Praise for Chiara Barzini
“Chiara’s stories are beautiful, her voice powerful. She writes with a voice that is both tense and open. The effect is surprising, subversive, and singular.”—Jhumpa Lahiri
“Chiara Barzini has written a wild first novel, full of sex, violence, and desperate prayers to the Virgin Mary. This is a brutal and bizarre coming of age story aptly set in one of America’s many crises.”—Catherine Lacey, author of Nobody is Ever Missing
“Chiara Barzini has pulled off that most dazzling balancing act: combining a deliciously entertaining plot with effortlessly elegant prose. She has an extraordinarily keen eye for cultural nuance. Through her alter-ego Eugenia we come to discover a California as wildly foreign to us as it is to her. A brilliant, sexy, and unexpected take on the immigrant bildungsroman.”—Taiye Selasi, author of Ghana Most Go.
About Things That Happened Before the Earthquake
Welcome to LA? Nineties’ Hollywood gets an Italian makeover in this poignant and ruefully funny coming-of-age novel featuring a teenage girl who’s on shaky ground—in more ways than one.
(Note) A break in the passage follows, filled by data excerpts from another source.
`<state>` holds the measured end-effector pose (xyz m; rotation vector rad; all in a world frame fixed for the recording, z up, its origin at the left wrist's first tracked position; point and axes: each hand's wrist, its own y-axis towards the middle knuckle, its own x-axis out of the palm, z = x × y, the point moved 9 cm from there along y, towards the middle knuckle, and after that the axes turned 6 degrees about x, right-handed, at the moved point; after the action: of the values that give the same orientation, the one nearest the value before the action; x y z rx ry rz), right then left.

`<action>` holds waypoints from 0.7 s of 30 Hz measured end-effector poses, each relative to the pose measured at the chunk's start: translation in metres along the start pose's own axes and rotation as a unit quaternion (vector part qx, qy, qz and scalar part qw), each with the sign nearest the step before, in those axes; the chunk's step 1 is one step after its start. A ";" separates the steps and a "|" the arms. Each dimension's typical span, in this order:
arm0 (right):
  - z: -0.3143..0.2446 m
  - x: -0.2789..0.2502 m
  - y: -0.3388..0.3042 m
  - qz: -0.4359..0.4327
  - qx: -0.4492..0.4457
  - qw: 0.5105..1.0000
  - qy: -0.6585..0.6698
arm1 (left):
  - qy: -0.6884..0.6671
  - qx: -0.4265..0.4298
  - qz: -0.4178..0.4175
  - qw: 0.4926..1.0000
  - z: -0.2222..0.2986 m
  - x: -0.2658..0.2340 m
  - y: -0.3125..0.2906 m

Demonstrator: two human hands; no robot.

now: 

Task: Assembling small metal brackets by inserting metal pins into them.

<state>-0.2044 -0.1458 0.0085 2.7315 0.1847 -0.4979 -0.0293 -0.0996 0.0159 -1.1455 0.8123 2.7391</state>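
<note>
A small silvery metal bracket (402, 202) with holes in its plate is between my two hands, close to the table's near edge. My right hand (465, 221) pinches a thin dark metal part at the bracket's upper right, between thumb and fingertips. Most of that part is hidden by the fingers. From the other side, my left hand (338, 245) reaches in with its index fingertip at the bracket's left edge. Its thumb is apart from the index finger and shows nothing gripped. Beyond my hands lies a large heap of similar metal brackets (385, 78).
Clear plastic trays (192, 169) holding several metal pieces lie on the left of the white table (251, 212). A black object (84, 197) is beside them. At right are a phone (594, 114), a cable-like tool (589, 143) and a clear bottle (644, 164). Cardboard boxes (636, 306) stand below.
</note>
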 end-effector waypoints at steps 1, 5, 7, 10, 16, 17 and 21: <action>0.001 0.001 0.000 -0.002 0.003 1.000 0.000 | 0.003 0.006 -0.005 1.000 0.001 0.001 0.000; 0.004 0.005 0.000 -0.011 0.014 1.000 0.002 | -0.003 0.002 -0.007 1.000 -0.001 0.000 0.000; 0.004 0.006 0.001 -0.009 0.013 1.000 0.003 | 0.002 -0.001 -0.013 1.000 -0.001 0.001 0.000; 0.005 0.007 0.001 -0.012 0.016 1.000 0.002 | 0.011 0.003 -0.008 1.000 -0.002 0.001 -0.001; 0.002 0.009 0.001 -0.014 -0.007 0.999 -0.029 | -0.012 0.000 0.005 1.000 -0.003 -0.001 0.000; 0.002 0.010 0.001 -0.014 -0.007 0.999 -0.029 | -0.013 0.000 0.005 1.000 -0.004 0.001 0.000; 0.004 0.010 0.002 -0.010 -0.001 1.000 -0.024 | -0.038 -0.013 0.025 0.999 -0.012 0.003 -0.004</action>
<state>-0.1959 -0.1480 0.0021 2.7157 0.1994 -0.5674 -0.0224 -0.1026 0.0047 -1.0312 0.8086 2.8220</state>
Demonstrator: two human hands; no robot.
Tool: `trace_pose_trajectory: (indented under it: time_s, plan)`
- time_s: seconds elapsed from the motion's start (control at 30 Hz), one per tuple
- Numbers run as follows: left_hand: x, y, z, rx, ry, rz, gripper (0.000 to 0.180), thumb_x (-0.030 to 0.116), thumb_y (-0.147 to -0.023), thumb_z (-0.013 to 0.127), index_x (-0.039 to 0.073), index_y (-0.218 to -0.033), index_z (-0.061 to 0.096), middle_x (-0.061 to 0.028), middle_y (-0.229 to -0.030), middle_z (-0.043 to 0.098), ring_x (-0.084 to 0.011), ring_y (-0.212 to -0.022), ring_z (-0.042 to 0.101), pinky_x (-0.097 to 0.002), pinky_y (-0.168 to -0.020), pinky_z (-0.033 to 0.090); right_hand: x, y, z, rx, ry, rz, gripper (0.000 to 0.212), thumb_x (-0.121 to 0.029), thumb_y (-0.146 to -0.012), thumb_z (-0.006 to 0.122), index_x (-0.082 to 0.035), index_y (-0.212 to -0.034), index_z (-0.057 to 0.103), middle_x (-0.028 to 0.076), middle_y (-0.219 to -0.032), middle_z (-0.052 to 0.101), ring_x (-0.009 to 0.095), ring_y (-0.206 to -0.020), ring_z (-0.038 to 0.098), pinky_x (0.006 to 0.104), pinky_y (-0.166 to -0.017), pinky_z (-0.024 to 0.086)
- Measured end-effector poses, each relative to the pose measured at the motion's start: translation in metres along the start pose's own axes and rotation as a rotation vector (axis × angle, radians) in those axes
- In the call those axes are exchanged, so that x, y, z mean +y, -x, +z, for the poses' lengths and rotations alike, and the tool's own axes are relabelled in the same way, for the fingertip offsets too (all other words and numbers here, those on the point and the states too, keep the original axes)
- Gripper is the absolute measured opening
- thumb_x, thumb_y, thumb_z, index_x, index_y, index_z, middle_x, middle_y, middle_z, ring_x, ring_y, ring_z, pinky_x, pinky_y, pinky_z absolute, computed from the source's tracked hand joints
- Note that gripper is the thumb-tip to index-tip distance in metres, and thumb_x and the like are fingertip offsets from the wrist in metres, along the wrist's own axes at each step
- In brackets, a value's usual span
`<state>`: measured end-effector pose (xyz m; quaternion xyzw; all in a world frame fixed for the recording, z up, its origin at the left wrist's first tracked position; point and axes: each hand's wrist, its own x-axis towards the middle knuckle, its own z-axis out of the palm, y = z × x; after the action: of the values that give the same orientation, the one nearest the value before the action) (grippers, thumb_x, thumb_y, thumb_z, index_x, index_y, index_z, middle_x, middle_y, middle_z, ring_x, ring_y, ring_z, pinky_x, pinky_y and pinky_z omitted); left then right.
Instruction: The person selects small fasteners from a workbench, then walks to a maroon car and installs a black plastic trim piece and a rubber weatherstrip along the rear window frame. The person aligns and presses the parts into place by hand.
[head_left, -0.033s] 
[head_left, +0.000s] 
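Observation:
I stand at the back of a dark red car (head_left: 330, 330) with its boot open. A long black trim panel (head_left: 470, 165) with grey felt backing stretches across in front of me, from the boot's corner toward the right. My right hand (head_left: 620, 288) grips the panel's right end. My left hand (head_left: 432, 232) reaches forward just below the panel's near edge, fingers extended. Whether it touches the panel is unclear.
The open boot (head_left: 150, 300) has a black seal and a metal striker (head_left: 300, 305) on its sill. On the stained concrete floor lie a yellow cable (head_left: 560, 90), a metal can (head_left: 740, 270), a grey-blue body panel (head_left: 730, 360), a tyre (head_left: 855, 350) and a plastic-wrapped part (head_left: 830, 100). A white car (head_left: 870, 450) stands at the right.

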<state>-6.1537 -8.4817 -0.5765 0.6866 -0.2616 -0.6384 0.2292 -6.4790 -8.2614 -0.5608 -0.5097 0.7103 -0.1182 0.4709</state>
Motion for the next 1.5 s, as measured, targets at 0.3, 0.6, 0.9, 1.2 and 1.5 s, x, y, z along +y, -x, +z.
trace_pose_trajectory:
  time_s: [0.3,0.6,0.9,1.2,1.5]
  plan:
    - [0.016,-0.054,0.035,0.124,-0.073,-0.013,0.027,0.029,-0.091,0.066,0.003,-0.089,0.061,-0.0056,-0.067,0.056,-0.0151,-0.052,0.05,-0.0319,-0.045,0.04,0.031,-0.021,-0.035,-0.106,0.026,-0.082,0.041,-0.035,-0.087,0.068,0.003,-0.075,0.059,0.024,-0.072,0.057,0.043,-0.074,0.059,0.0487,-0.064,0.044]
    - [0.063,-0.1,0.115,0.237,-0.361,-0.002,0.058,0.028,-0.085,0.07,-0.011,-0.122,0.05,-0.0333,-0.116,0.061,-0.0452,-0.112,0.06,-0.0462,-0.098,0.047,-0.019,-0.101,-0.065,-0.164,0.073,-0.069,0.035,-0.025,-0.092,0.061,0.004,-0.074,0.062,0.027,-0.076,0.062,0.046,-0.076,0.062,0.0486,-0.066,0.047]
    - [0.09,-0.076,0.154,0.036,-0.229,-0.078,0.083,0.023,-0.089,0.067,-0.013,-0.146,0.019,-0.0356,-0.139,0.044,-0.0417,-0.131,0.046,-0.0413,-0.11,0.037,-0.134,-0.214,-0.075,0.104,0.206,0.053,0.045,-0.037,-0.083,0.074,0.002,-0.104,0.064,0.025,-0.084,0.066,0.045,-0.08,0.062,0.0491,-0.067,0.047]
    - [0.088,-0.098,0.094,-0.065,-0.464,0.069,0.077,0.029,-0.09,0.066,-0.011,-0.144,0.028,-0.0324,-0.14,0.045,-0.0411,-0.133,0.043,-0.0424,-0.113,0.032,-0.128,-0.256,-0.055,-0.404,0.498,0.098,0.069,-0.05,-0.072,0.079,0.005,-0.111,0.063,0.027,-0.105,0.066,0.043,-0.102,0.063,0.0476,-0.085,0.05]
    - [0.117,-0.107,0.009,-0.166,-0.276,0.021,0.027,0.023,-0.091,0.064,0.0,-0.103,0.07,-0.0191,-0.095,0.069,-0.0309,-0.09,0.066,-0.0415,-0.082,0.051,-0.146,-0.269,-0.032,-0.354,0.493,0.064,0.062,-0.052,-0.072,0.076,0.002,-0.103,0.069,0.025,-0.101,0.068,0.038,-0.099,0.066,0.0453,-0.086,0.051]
Mere weeks after the 1992 riots that laid waste to Los Angeles, Eugenia, a typical Italian teenager, is rudely yanked from her privileged Roman milieu by her hippie-ish filmmaker parents and transplanted to the strange suburban world of the San Fernando Valley. With only the Virgin Mary to call on for guidance as her parents struggle to make it big, Hollywood fashion, she must navigate her huge new public high school, complete with Crips and Bloods and Persian gang members, and a car-based environment of 99-cent stores and obscure fast-food franchises and all-night raves. She forges friendships with Henry, who runs his mother’s movie memorabilia store, and the bewitching Deva, who introduces her to the alternate cultural universe that is Topanga Canyon. And then the 1994 earthquake rocks the foundations not only of Eugenia’s home but of the future she’d been imagining for herself.